Ainsi, tandis qu’en Côte d’Ivoire même Ouattara était encore le seul à soutenir publiquement sa propre candidature, à l’étranger au contraire – et notamment en France, mais aussi au Sénégal et au Gabon –, il était déjà perçu comme le futur successeur rêvé d’Houphouët. Vers la même époque, un propos d’Houphouët vient corroborer ce constat : « M. Ouattara (…) a fait ses preuves pendant la période difficile que nous avons connue en 1990, dans une commission provisoire qu’il présidait et qui était chargée d’assainir la situation économique et financière du pays.

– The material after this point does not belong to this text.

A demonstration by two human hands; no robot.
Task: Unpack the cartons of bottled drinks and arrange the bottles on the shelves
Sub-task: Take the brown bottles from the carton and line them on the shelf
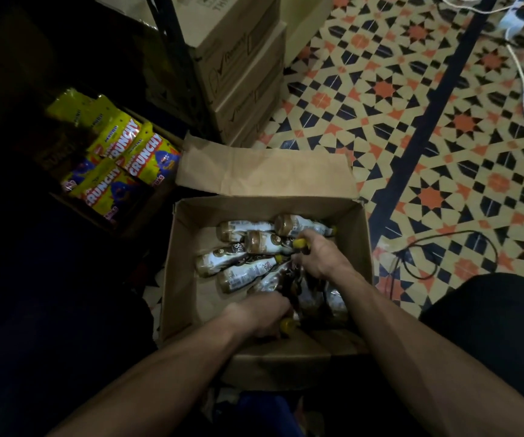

Nous l’avons choisi en raison de la place qu’il occupe dans le cœur, dans la raison de ceux qui ont eu, à l’étranger, à travailler avec lui. » (Fraternité Matin 09 décembre 1991). Dans la bouche du vieux fantoche qui sait sa fin proche, et qui semble enfin résigné à l’idée de perdre aussi le pouvoir, cette parole revêt une importance particulière. Confessant que ce Premier ministre n’était pas son choix, mais le choix de l’étranger, Houphouët nous dit d’une certaine manière de quoi Alassane Ouattara est le vrai nom.